Customers at Max’s Kosher Café in Wheaton in Wheaton line up to get food on Thursday. The business closed Thursday after 28 years. Credit: Photos by Dan Schere

For Ben Meyers of Kensington, a falafel pita at Max’s Kosher Café in Wheaton is the “closest thing to the Middle East in the United States” at least foodwise. After Thursday, though, he and other faithful customers of the longstanding restaurant will have to look elsewhere for their falafel and shawarma fix.

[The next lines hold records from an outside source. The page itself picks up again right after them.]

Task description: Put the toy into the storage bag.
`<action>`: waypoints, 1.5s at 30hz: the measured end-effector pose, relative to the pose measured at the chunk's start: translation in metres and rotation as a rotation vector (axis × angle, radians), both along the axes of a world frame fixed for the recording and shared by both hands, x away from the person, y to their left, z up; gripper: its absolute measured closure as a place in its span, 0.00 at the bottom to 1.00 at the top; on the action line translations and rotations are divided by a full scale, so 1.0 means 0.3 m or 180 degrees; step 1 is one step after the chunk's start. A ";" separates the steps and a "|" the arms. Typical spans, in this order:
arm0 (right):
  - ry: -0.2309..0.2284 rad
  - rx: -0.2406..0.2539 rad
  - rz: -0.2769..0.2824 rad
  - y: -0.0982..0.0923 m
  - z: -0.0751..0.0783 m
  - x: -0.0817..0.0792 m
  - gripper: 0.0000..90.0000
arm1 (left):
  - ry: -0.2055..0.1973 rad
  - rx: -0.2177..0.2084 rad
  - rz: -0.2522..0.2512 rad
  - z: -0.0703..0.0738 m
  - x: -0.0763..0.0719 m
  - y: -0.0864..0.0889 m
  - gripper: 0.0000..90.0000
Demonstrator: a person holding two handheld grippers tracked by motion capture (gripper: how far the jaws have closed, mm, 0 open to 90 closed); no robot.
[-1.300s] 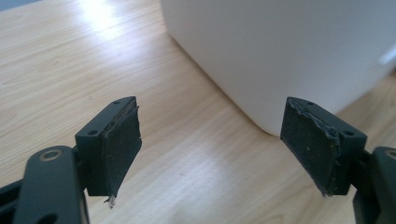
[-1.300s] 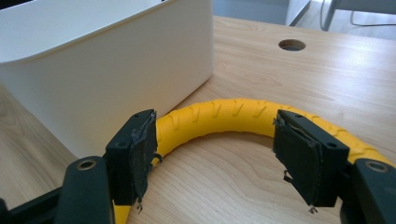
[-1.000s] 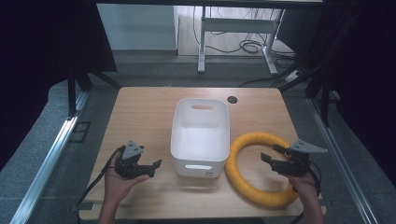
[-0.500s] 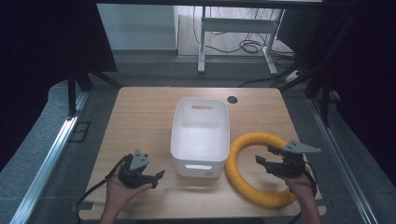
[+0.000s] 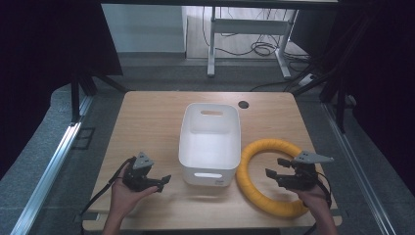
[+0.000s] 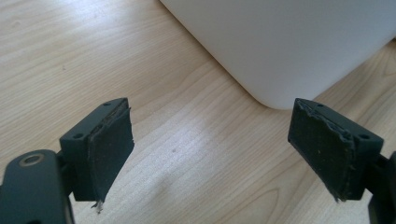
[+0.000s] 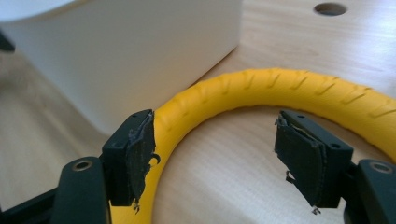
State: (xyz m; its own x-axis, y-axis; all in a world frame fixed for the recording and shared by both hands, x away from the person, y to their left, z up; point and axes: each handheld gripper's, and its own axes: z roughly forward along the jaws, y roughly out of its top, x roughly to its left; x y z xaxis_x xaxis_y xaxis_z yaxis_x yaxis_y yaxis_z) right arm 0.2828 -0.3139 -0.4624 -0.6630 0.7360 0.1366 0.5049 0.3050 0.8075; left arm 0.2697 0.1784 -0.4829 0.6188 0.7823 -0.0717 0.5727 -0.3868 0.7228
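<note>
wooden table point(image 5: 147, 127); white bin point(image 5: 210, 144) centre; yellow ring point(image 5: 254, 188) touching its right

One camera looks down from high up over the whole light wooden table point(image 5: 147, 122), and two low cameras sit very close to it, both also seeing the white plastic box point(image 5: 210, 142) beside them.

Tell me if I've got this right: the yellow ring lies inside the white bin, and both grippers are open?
Not quite. The yellow ring lies on the table beside the white bin, not inside it, as the high view shows. The left gripper and right gripper are indeed open.
</note>
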 end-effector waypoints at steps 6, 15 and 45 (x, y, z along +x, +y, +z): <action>0.0304 -0.0545 0.0372 0.081 0.016 0.004 0.32 | 0.0025 0.0037 -0.0027 -0.008 0.004 -0.014 0.17; 0.0632 -0.0745 0.0716 0.150 -0.004 0.009 0.33 | 0.0034 0.0183 -0.0070 -0.026 0.012 -0.031 0.17; 0.1207 -0.2052 0.1033 0.337 -0.132 -0.006 0.45 | 0.0108 0.0244 -0.0067 -0.055 0.024 -0.030 0.16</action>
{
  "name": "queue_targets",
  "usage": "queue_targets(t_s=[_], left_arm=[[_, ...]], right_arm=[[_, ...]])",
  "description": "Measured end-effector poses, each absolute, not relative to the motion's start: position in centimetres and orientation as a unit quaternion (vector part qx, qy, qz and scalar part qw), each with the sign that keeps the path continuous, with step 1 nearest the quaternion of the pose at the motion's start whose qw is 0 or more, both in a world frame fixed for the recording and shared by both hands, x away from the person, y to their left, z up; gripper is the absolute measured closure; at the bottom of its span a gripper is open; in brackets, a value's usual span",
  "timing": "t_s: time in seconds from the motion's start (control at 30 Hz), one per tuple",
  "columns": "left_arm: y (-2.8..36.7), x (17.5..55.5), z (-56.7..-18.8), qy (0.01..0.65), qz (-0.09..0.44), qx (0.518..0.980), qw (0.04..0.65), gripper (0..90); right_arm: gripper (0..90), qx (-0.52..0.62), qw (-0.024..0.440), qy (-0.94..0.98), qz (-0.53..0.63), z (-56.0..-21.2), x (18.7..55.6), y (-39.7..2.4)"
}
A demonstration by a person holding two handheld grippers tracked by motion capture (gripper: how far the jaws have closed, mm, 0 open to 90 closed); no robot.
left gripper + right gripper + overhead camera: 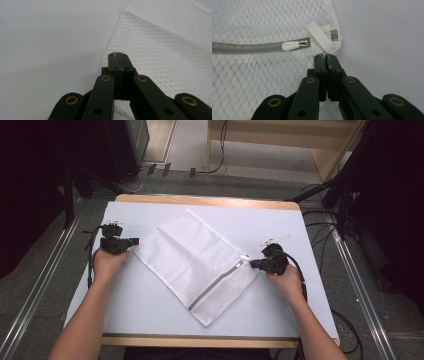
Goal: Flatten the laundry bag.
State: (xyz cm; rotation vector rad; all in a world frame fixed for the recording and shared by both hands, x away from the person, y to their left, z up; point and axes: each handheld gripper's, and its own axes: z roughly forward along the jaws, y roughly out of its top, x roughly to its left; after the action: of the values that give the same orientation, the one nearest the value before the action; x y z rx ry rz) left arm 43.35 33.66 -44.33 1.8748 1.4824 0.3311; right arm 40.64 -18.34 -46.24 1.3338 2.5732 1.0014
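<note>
A white mesh laundry bag lies flat and cornerwise on the white-covered table. Its grey zipper runs along the near right side. My left gripper is shut, its tips at the bag's left corner; in the left gripper view the shut jaws reach over the mesh edge. My right gripper is also shut, at the bag's right corner. In the right gripper view its tips touch the white strap loop, beside the zipper pull. Whether either pinches fabric I cannot tell.
The person's forearms come in from the near edge on both sides of the bag. The table's wooden far edge borders grey floor. Black cables trail off the right side, and dark stands rise at both back corners.
</note>
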Motion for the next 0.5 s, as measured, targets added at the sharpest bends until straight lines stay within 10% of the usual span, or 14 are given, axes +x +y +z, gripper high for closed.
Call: queue_targets(t_s=[0.5], left_arm=[[32.9,45.0,-44.0,0.570,0.123,0.727,0.364,90.0]], right_arm=[[89.0,0.398,0.022,0.852,0.341,-46.5,36.8,-16.1]])
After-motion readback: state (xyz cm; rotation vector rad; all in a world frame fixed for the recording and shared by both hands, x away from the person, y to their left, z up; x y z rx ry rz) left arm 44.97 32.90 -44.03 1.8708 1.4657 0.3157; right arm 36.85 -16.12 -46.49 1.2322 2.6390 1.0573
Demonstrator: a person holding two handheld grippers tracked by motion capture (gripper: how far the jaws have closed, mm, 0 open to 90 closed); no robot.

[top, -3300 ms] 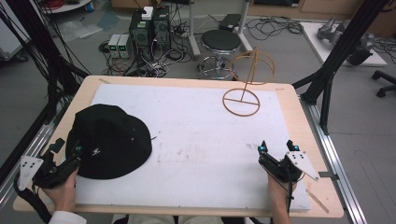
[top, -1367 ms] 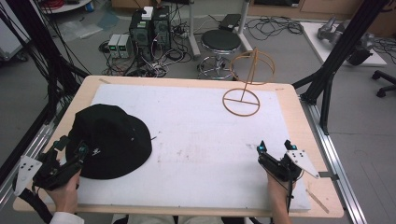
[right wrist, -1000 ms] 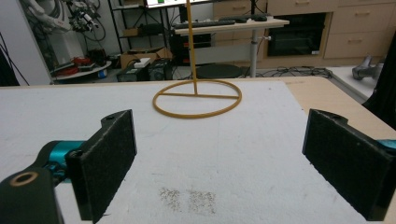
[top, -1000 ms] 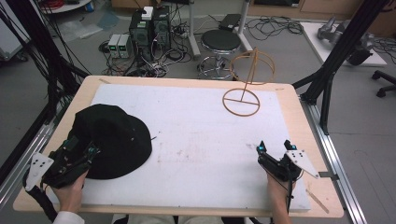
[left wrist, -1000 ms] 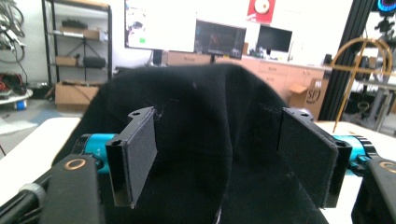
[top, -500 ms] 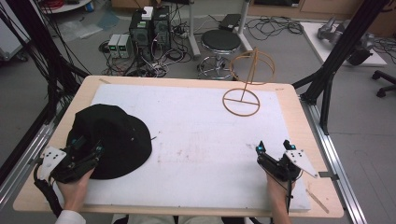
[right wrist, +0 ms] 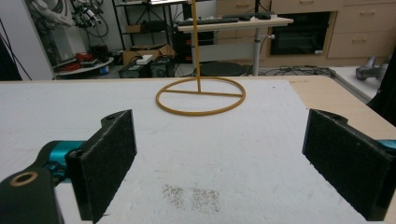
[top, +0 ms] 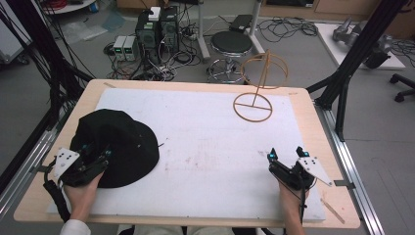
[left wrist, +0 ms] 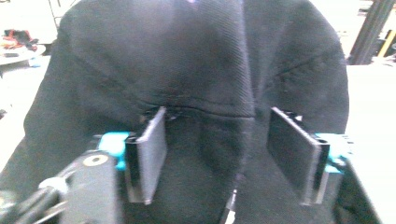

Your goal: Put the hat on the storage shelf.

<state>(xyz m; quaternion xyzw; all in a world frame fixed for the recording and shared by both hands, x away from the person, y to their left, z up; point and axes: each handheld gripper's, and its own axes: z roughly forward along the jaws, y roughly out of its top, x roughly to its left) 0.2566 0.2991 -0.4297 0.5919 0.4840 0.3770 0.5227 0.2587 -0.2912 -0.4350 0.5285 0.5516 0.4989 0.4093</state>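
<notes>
A black bucket hat (top: 122, 142) lies crown up at the left of the white mat (top: 210, 142). My left gripper (top: 98, 152) sits over the hat's near brim. In the left gripper view its jaws have just been closing and straddle a raised fold of the hat (left wrist: 196, 60), with a gap still showing at the left gripper (left wrist: 217, 154) pads. A yellow wire hat stand (top: 253, 104) rises at the far right of the mat. My right gripper (top: 285, 152) rests near the front right, open, with nothing between its jaws; it (right wrist: 224, 158) faces the stand (right wrist: 196, 56).
The mat covers a wooden table (top: 313, 122) with a black frame post (top: 342, 83) at the far right corner. Beyond the far edge stand a round stool (top: 234, 44), computer boxes and cables on the floor.
My left hand has slid rightward and forward onto the hat's near brim. The right gripper has stayed where it was.
</notes>
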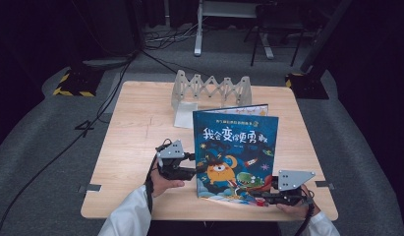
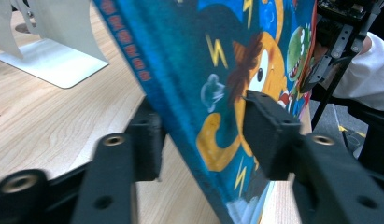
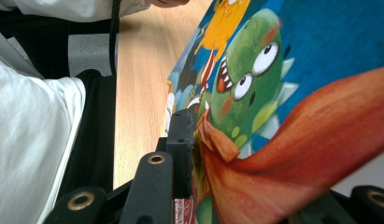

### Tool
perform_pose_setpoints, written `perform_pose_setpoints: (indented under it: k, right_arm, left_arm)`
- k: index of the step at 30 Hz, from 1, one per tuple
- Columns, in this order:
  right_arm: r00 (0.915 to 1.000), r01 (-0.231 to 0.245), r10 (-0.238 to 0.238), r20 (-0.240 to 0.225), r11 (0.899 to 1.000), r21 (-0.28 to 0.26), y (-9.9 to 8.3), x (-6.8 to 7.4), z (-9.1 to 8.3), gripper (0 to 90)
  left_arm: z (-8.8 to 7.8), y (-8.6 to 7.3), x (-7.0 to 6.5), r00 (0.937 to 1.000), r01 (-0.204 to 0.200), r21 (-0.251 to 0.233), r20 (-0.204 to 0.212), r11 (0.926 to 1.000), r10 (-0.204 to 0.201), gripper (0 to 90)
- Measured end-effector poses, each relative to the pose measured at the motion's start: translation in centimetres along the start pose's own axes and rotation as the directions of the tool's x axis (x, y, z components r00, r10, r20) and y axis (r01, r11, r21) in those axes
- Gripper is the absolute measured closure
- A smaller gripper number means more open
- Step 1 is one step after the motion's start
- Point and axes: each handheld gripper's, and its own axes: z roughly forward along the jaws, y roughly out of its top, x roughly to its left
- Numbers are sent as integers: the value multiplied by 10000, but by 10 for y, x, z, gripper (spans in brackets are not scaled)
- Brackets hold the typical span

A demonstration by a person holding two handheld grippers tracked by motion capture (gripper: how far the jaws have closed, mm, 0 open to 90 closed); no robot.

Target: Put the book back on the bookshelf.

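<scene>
A blue picture book point(image 1: 236, 147) with cartoon monsters on its cover stands tilted above the wooden table point(image 1: 130, 132), held from both sides. My left gripper point(image 1: 192, 166) is shut on its spine edge; in the left gripper view the spine point(image 2: 147, 70) runs between the two black pads point(image 2: 269, 135). At the lower right corner of the cover my right gripper point(image 1: 262, 192) is shut on the book. In the right gripper view one pad point(image 3: 180, 149) presses on the cover point(image 3: 297, 70), and the other jaw is hidden behind the book.
A grey zigzag book rack point(image 1: 209, 88) stands at the back of the table, with a white bookend plate point(image 1: 185, 115) in front of it. Another thin book point(image 1: 246, 108) peeks out behind the blue one. Cables lie on the dark floor beyond.
</scene>
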Motion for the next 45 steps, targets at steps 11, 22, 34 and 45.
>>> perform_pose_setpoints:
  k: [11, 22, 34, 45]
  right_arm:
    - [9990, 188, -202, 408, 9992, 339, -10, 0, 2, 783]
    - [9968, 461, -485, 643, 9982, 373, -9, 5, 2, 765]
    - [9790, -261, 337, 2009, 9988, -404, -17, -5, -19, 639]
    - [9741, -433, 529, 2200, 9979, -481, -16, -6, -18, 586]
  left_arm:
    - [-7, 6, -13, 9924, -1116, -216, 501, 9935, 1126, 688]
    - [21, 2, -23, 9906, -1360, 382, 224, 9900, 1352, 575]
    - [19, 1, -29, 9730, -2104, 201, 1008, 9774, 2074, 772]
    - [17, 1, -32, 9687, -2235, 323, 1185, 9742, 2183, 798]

Max’s, which served a variety of Middle Eastern and deli specialties, closed Thursday after 28 years at its home on University Boulevard West. Co-owner Larry Dekelbaum says he and the other owners  are hoping to move the deli about 2 miles away into the Kemp Mill shopping center in Silver Spring, near the Shalom Kosher supermarket, which is owned by the same parent company as Max’s.

During Thursday’s lunch hour at the café, a line had formed as customers placed their last orders at the cash register, then watched as a restaurant employee put the desired toppings on their pitas. A paper sign written in marker directed customers to “please order at the register first” in one line, and then go through the second line to receive their food.

Thursday’s clientele was a mix of young and old. Meyers was like many of the customers in line who said they had been scarfing down falafels and shawarmas at Max’s since their days learning Algebra in grade school. He says if the café relocates to Kemp Mill, he’ll make the trip.

“If they’re able to get over there — it’s a longer drive — but I’ll still go,” he said.

Talya Kravitz, who was in line Thursday, grew up in a Jewish community in Montgomery County, attending Charles E. Smith Jewish Day School in Rockville. Max’s was often a frequent hangout, she said.


“We’d almost always see a classmate or a parent of a classmate. It was kind of just part of the greater community,” she said.

Kravitz said on Thursday that she hadn’t been back to the café in a while.

“When I heard it was closing, I thought, ‘What are people gonna do?’ It just feels like there’s gonna be a piece missing,” she said.


Jackson Sands, now 20, said he grew up in Washington, D.C., but he’s been coming to Max’s since he was at least 11.

“It’s definitely sad,” he said. “I’ve been coming to this place my whole life.”

Joshua Muravchik, a Glenmont resident who’s been frequenting Max’s almost since its opening in 1994, said the closing is a “huge loss to the community.” He had become friendly with a chef from Haifa, Israel, who’d worked at the café over the years. Not having Max’s falafel or shawarma anymore will leave a “big hole in his diet,” he said.


Diner Gabriella Dominguez, a paralegal at the law firm Stein Sperling on Georgia Avenue, said Thursday that she’s going to miss the ability to walk a few blocks for lunch, or order catering from Max’s as many of the attorneys often do.

“Now we’ve got to take a walk around the block here and see what else they have to offer,” she said. “See, I didn’t even pay attention to the other places because I used to come straight here. It won’t replace this though.”

Although the immediate future of Max’s is uncertain, Dekelbaum says he and his co-owners expect to keep operating their seasonal stands at Washington Commanders games at FedEx Field in Landover and at Washington Nationals games at Nationals Park in Washington, D.C. But the charm of 2319 University Blvd., with its tile floor and spacious dining area with many tables, will be no more after Thursday.


“I’m sad to see it go. This place hasn’t changed since it opened,” Kravitz said.